I like the sequetial tail lights, very retro. This isn't a ricer site. No reason to hate on the new Stangs, they are bad rides, and I'm sure some are going to hand you your ass in the near future. My BIL has a Supercharged Roush w/425 stock, nice ride. Then, the Supersnake is good for 700 HP. It's OK to love the GTO, but don't down play what a current car company is doing, as Pontiac is kind of a ghost.


----------



## GM4life (Mar 18, 2007)

gto head stomper said:


> http://cobaltss.net/gallery/files/7/4/1/1/boss302frontcard.jpg


Yawn, another Mustang


----------



## Rukee (Feb 8, 2007)

The torque seems low for 440hp.


----------



## dustyminpin (Jun 19, 2006)

GM4life said:


> Yawn, another Mustang


I couldn't have said it any better.


----------



## Poncho Dan (Jun 30, 2009)

The sequential blinking tail lights is a Mercury Cougar thing, not a Mustang thing.
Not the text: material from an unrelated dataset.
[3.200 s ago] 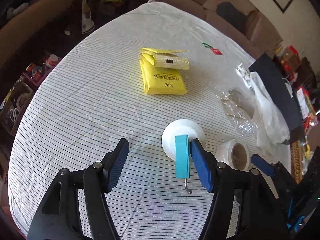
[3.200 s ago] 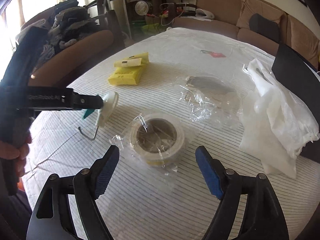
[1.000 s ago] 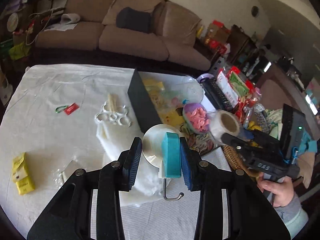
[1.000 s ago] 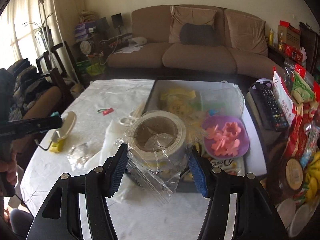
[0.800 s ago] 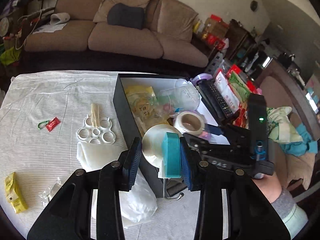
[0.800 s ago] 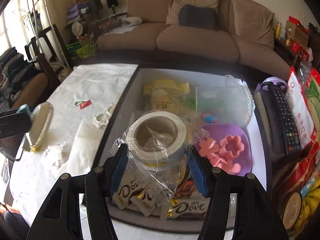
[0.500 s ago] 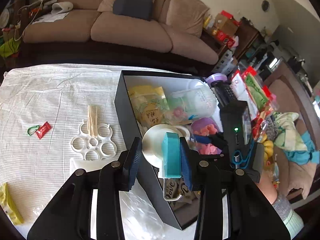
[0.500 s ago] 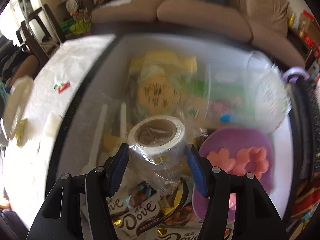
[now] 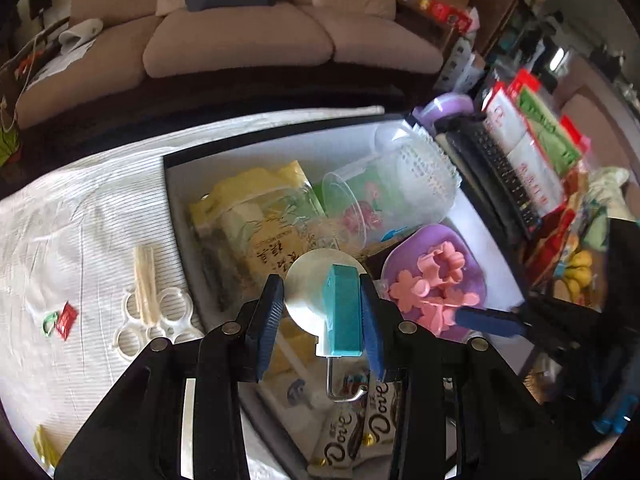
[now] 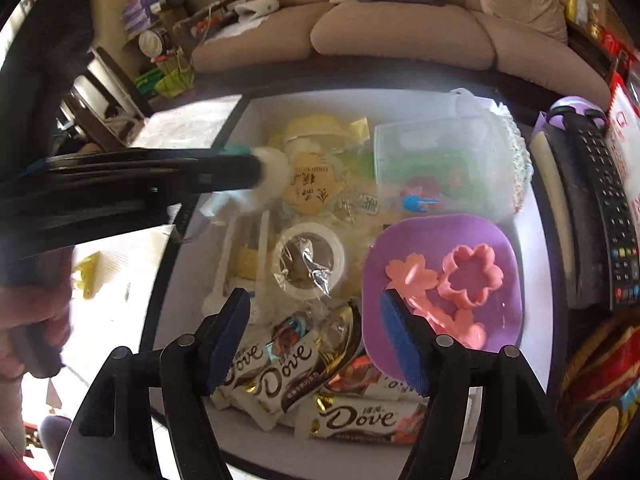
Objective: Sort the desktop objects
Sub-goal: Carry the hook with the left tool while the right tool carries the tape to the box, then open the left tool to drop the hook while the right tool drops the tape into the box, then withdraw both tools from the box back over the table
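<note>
My left gripper (image 9: 320, 304) is shut on a suction hook (image 9: 342, 312) with a teal body, a white disc and a wire hook hanging below. It hangs over the open black box (image 9: 172, 184). From the right wrist view the left gripper (image 10: 256, 172) reaches in from the left with the hook's disc (image 10: 276, 176) over the box (image 10: 160, 280). My right gripper (image 10: 314, 304) is over the box and its jaws are opening, with nothing pressed between them. The bagged tape roll (image 10: 308, 260) lies loose in the box just beyond its fingertips.
The box holds a purple plate (image 10: 500, 240) with pink flower cutters (image 10: 472, 276), Dove bars (image 10: 352, 416), a clear tub (image 9: 392, 192) and yellow packets (image 9: 256, 220). A remote control (image 10: 600, 208) lies to its right. A white ring holder (image 9: 156, 320) and red clip (image 9: 64, 320) sit on the striped cloth.
The tape roll has left my right gripper's jaws, which have widened, and now lies in the box. My left gripper has carried the hook from the table's side to above the box.
</note>
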Demonstrator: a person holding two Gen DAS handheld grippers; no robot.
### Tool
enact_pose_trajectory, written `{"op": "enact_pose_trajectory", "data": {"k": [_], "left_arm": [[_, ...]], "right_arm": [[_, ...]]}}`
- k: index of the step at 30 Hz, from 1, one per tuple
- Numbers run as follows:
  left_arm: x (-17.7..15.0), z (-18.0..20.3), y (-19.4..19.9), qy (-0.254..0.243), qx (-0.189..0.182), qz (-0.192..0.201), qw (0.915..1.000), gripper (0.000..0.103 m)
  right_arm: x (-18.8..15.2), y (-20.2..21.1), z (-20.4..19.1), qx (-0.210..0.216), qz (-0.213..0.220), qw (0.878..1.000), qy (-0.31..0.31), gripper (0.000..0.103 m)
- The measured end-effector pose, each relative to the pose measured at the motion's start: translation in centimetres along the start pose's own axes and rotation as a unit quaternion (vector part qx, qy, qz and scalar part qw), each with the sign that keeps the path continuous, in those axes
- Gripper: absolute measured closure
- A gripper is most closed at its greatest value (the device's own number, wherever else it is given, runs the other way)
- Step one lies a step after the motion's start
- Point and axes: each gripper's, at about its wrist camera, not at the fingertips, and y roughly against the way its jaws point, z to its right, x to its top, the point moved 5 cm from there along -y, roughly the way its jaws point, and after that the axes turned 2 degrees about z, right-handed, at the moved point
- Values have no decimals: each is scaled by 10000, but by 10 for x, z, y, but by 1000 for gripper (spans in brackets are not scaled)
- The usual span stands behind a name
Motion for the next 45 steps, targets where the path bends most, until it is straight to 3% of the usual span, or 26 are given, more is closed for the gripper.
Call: {"op": "enact_pose_trajectory", "data": {"k": [6, 10, 11, 19, 22, 26, 30, 35, 45], "left_arm": [[5, 9, -51, -407, 658, -624, 9950, 67], [1, 8, -54, -519, 1053, -588, 9913, 63], [1, 5, -50, -484, 1054, -543, 9918, 59], [-9, -16, 1, -230, 911, -215, 9953, 58], [-18, -17, 28, -113, 630, -65, 9979, 56], [-45, -21, 68, 22, 249, 219, 9994, 29], [-73, -27, 93, 177, 160, 263, 9994, 26], [-107, -23, 113, 358, 71, 304, 9989, 2], [-151, -4, 156, 369, 170, 531, 9978, 0]], "right_arm": [[-4, 28, 3, 48, 340, 9993, 154, 33], [-10, 29, 0, 97, 328, 9993, 170, 33], [-12, 28, 1, 91, 325, 9993, 154, 33], [-15, 22, 1, 91, 238, 9996, -93, 33], [-17, 28, -4, 99, 265, 9995, -166, 33], [-22, 37, -16, 25, 295, 9995, -128, 27], [-28, 37, -30, -142, 347, 9993, -72, 20], [-38, 41, -43, -458, 427, 9980, -16, 5], [-65, 73, -71, -792, 575, 9951, 122, 0]]}}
It'd be like seeing the words "Ram Air" on a Corvette.


----------



## HP11 (Apr 11, 2009)

Not true. Sequential turn signals were first on the 1965 Thunderbird. I remember that because of the news that surrounded them. They were supposed to be introduced on the 1964 Thunderbird but Ford had to wait a year while the legislation was passed in a few areas to make them legal coast to coast. I was 14-15 years old then and already a car nut. The weren't on the Cougar until 1967. Chrysler actually put them on the 1969 Imperial.


----------



## jpalamar (Jul 22, 2008)

Ford has it figured out. The right size motor in the right size car. The new Camaro and Challenger are too heavy and handle like ****.


----------



## jetstang (Nov 5, 2008)

Rukee said:


> The torque seems low for 440hp.


You can't build torque without cubic inches or a power adder. 
There are a ton of Mustangs out there, and they got some cool versions out there. Wish GM was doing the same thing, but there not.


----------



## GM4life (Mar 18, 2007)

jetstang said:


> You can't build torque without cubic inches or a power adder.


Exactly...


----------